でも今夜は、少しだけ違う何かが胸の中にある。それが何なのかが、うまく掴めない。
むかし——前の世界で——「旅行したい」と思ったことがある。
旅番組を観るたびに思った。温泉に行きたい、海が見たい、外国に行ってみたい。
でも実際に行ったことはなかった。
お金がなかった。時間が取れなかった。一人で行くのは不安だった。
そのうち行けばいい、と思っているうちに、死んだ。
天井を見たまま、セレノスは思う。
——今世でも、同じことをするのだろうか。
すぐに反論が来る。
——でも今は不老だ。時間はいくらでもある。急がなくていい。
一拍おいて、気づく。
——それも前世で言っていたことと、構造が同じだ。
「時間がない」が「時間はいくらでもある」に変わっただけだ。
結局どちらも、同じ場所に立っている気がした。
前世では気づかないまま死んだ。今世では、少なくとも気づいた。しかしだからといって、すぐに動けるわけでもない。
夜。眠れなかった。
いつものように厨房へ皿を磨きに来る。
厨房の景色は、昨日と何ら変わりない。洗い桶、積み上げられた皿、曇った窓。その向こうには、ただ暗闇が張り付いている。
違うのは、向かい側の椅子が空いていることだけ。
テーブルの上には、もう何もない。碁盤の跡もない。ランプの光の輪の中に、ただ歳月を重ねた木目が浮かんでいる。

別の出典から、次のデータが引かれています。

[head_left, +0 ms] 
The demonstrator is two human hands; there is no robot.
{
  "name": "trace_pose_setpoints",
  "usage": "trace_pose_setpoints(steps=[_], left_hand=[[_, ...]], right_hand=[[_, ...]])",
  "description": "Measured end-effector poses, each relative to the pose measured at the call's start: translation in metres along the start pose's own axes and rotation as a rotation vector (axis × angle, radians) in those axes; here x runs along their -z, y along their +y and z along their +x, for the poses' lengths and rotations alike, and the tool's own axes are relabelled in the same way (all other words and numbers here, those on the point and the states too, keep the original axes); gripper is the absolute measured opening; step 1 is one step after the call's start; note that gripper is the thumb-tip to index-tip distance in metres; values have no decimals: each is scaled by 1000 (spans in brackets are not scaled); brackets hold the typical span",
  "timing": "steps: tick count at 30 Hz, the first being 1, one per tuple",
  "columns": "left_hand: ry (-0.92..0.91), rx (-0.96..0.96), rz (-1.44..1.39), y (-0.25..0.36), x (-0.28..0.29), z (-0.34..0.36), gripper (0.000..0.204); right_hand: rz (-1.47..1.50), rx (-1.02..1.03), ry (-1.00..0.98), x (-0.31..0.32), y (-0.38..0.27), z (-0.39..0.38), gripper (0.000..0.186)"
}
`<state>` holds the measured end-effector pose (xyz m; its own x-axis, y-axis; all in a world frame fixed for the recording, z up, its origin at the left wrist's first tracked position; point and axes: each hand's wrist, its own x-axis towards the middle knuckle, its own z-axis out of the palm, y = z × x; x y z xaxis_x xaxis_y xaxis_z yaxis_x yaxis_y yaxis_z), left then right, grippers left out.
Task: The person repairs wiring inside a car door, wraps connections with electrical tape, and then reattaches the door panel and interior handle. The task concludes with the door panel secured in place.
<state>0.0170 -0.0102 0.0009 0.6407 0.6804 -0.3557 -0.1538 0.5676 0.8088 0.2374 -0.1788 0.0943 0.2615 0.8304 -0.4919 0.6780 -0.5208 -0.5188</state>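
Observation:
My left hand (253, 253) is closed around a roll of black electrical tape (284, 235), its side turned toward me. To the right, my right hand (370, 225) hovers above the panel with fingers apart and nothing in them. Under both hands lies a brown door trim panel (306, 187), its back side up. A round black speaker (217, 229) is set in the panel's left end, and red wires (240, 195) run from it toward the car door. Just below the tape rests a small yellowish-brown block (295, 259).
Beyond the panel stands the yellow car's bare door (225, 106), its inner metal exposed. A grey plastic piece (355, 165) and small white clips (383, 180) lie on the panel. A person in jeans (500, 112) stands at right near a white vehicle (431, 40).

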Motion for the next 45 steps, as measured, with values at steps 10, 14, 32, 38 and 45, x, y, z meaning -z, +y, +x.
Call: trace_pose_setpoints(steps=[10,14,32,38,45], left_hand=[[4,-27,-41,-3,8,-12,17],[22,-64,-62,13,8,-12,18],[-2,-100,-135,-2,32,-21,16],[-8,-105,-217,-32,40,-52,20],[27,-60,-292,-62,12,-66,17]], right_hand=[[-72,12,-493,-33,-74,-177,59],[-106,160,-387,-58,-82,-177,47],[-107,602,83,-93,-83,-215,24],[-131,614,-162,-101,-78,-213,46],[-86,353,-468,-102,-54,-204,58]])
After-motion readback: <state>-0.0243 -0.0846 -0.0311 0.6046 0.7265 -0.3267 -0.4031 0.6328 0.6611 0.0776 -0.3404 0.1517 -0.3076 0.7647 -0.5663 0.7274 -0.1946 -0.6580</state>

セレノスは皿を磨きながら、意識してその椅子を見ないようにしている。見ないようにしているということは、見てしまいそうになっているということだ。
石が盤面に触れる音がない。
咳の音がない。
「今日の空はどうだ」という声がない。
何もないことが、静かにそこにある。
皿を三枚磨いたところで、手が止まった。
なぜ止まったのか、自分でも分からなかった。
しばらく、水の中に手をひたしたままでいた。
やがてまた磨き始めた。
皿磨きを終えて屋根裏に戻る前、セレノスがふと足を止める。
冬の夜空がどこまでも澄み渡り、星々が痛いほど鋭い光を放っている。
「今日の空はどうだ」という声が、頭の中でだけ響く。誰もいないのに。
セレノスは少しのあいだ、それに答えようとする。
「今夜は……星が多い。よく晴れている」
返事は来ない。当然だ。
セレノスは屋根裏に戻って、また天井を見る。
今夜浮かんだことを、頭の中で整理しようとして、できない。
旅に出たい、と思っている。
たぶん、思っている。
でも、どこへ。
どうやって。
いつ。
「今日という日を、まだ使っておらんぞ」
老人の声が、また来た。
セレノスは目を閉じた。
答えは、まだない。
でも今夜は、問いだけが残った。
問いがあるということは——たぶん、前世の自分には、なかったことだ。